• Register

Best SIP / AIP creation practices for optical carriers that span multiple volumes

0 votes
427 views

I’m trying to figure out a general SIP/AIP architecture for optical media images. For CD-ROMs the images will typically be ISO9660 files, and for audio CDs audio files for each track.

It’s pretty common to have carriers that span multiple volumes, and from an access point I think it would make sense to combine those cases into a composite SIP/AIP. Following a discussion I had about this with a colleague, I’m curious how other institutions are handling this, and if there are any best practices. Below some information I found myself.

Library of Congress Audio Compact Disc METS Profile:

http://www.loc.gov/standards/mets/profiles/00000007.html

This explicitly takes into account the possibility of composite objects:

The primary physical component of a compactDiscObject is one or more compact discs. (…) When there is more than one disc, the div TYPE=“cd:disc” elements must occur in document order that corresponds to the physical order of the discs (Disk 1, Disk 2, etc.).

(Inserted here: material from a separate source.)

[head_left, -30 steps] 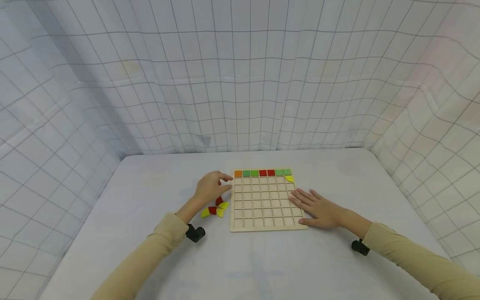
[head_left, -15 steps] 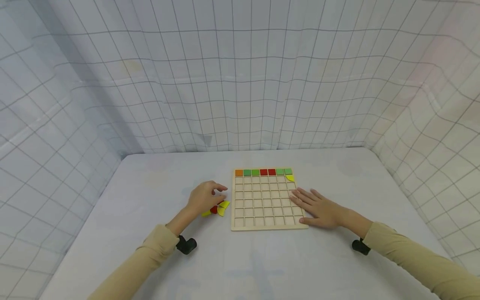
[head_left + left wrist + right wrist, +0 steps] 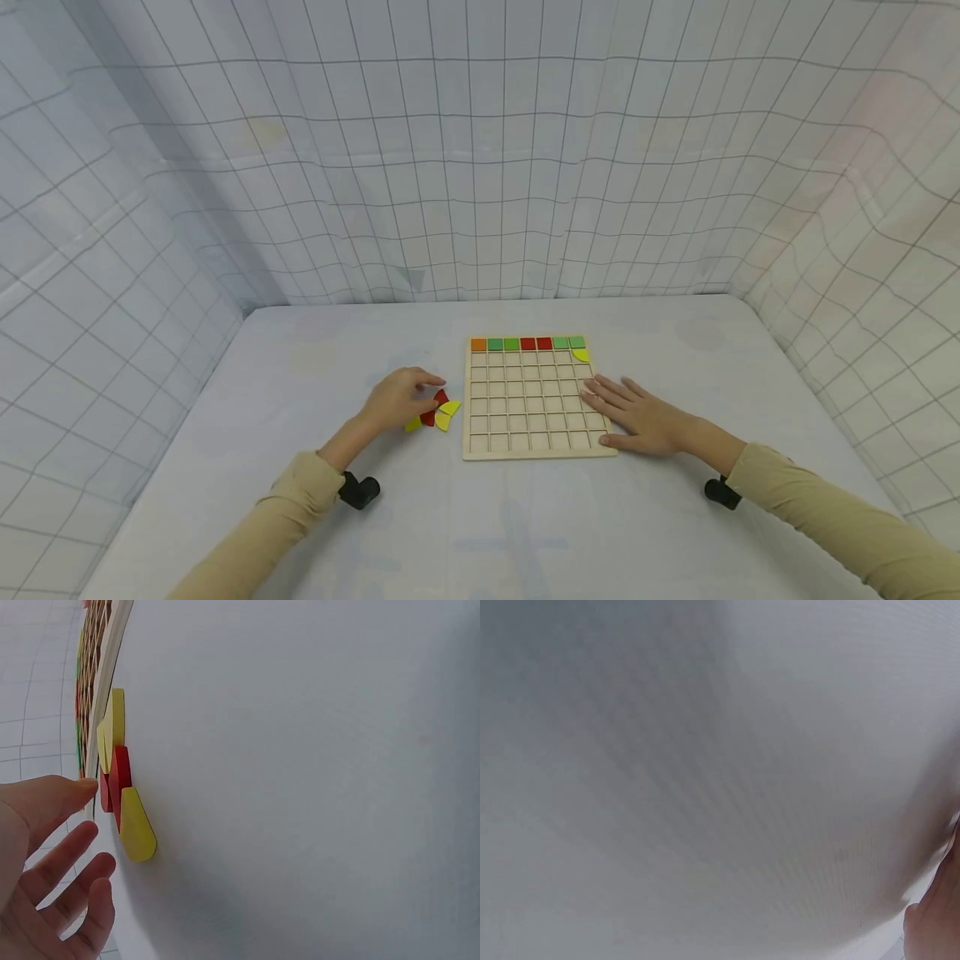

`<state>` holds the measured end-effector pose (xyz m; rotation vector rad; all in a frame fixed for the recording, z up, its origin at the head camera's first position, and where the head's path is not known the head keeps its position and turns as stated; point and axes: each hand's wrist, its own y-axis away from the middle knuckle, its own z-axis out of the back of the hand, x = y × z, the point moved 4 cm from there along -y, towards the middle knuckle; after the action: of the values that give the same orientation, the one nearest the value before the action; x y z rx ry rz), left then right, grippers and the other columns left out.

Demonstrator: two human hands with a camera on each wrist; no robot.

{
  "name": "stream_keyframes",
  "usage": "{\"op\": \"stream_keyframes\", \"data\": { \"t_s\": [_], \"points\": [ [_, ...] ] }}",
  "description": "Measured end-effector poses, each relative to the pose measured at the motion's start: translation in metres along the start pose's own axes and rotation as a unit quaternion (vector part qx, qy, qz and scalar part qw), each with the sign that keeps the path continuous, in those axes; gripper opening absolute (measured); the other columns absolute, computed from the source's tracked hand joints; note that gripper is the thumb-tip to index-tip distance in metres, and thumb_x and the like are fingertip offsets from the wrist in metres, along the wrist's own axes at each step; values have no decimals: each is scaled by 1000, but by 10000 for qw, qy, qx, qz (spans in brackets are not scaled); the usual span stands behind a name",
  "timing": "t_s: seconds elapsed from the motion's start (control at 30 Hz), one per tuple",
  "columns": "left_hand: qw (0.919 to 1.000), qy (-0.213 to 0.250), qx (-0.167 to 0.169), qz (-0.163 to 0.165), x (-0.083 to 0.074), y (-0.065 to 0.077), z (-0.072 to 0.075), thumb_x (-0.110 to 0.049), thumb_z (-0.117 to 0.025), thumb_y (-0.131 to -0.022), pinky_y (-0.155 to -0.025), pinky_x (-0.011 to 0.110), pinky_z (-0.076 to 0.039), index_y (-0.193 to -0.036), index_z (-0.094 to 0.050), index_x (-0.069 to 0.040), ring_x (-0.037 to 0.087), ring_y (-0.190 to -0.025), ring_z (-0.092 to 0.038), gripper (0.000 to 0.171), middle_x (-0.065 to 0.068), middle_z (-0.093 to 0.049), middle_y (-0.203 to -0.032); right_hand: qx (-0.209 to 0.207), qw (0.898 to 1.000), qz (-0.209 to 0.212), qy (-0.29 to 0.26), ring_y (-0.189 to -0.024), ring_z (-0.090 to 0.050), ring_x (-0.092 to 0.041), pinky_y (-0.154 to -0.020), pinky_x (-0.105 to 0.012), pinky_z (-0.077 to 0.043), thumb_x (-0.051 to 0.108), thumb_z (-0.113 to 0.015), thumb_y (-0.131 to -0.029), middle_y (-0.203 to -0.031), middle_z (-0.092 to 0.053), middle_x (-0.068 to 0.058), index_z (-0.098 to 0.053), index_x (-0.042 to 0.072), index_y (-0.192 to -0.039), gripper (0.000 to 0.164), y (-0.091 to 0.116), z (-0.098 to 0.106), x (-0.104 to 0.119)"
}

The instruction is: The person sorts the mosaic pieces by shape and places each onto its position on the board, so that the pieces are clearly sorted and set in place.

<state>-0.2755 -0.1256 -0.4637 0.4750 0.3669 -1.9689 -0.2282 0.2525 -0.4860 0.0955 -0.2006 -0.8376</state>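
Observation:
In the head view, a square wooden grid board (image 3: 536, 407) lies on the table. Beside its left edge is a small cluster of flat pieces, among them a red piece (image 3: 441, 396) and a yellow quarter-round piece (image 3: 442, 422). My left hand (image 3: 397, 398) hovers at that cluster, thumb and fingers apart and nothing seen between them. The left wrist view has a yellow piece (image 3: 137, 829) just beyond the fingers. My right hand (image 3: 641, 421) lies flat, fingers spread over the board's right edge; only a bit of that hand (image 3: 934, 919) shows in the right wrist view.
Coloured squares fill the board's far row, from an orange square (image 3: 478, 345) through green and red ones. A yellow quarter-round piece (image 3: 581, 356) sits in the row below, at the right. A gridded white curtain (image 3: 495, 167) surrounds the white table (image 3: 525, 525).
My left hand has drawn back from the board's left edge, leftward and nearer to me, to the loose pieces. The right hand stays in place.

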Motion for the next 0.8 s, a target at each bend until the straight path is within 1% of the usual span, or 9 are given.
{"op": "stream_keyframes", "data": {
  "t_s": [0.1, 0.27, 0.4, 0.63, 0.8],
  "points": [
    [9998, -34, 137, -142, 1, -1, 0, -16, -73, -83, -80, 35, -52, -115, -71, -10, 19, -94, -60, 32, 3, -69, -111, -6, 10000, 4, -10, -150, -6, -29, -117, -59, -8, 55, -39, -98, -163, -7, -6, -11, 15, -156, 76, 0, 0, 0],
    [9995, -89, 248, -192, 2, -3, -2, -18, -75, -82, -71, 27, -47, -115, -71, -12, 15, -88, -57, 33, 0, -69, -105, -125, 9999, 92, 8, -150, -7, -29, -116, -59, -10, 55, -40, -98, -163, -9, -6, -13, 16, -156, 75, 1, -1, -1],
    [9994, -35, 282, -173, 4, -4, -5, -20, -75, -82, -67, 24, -44, -113, -72, -12, 14, -84, -55, 33, -1, -68, -100, -195, 9997, 147, -26, -150, -9, -30, -115, -61, -11, 53, -42, -98, -163, -12, -8, -15, 15, -156, 75, 1, -2, -1],
    [9993, 14, 362, 18, 7, -5, -7, -22, -74, -83, -67, 25, -42, -111, -74, -15, 13, -82, -51, 28, -1, -66, -98, -53, 9999, 44, 114, -151, -6, -28, -117, -58, -9, 56, -39, -98, -163, -7, -4, -11, 18, -156, 76, 1, -2, -1],
    [9997, 36, 190, 171, 10, -4, -5, -26, -75, -83, -61, 24, -41, -109, -74, -12, 13, -76, -51, 30, 2, -67, -94, -55, 9999, 60, 131, -150, -7, -29, -117, -59, -9, 55, -40, -98, -163, -8, -5, -11, 17, -156, 75, 0, -2, -1]
  ]
}}
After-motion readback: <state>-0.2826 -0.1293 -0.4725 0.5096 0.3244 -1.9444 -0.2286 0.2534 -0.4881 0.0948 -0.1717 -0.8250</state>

The virtual CD-ROM and floppy collection of Indiana University seems take a similar approach, judging by e.g. this METS file:

http://webapp1.dlib.indiana.edu/virtual_disk_library/index.cgi/4252478/mets

An alternative approach would be to represent each carrier as one SIP / AIP, and then aggregate the AIPs that belong together using what the OAIS model refers to as an Archival Information Collection (AIC). However I’m not sure how widely used this approach is, and I’m slightly worried it might later complicate things on the access side. But I’d be interested to hear what others are doing.

asked Jun 22, 2016 by johanvanderknijff (2,060 points)

1 Answer

+2 votes
In our audio digitization projects, it's common to have a single intellectual object span multiple pieces of media; for example, a symphony recorded across the front and backs of a vinyl record. Each face of the record is captured to its own preservation master file. In addition, we create an edit master from each preservation master for accessibility reasons.

In pseudo-JSON it looks like this.

symphony1:{
 record1: {
  face1:{record1_face1_pm.wav, record1_face1_em.wav},
  face2:{record1_face2_pm.wav, record1_face2_em.wav}
 },
 record2: {
  face1:{record2_face1_pm.wav, record2_face1_em.wav},
  face2:{record2_face2_pm.wav, record2_face2_em.wav}
 }
}

In our digitization workflows we ask for the files from each piece of media to be stored in its own bag. In the example, we would receive 2 bags (record1 and record2) that we treat as SIPs. Our repository is Fedora based, so each file set (preservation master, edit master, other derivatives) is stored as one Fedora object, and larger intellectual objects are aggregated through additional Fedora objects. I'm still mapping how this structure fits the OAIS AIP and AIC concepts.
answered Jun 22, 2016 by nkrabben (1,990 points)
...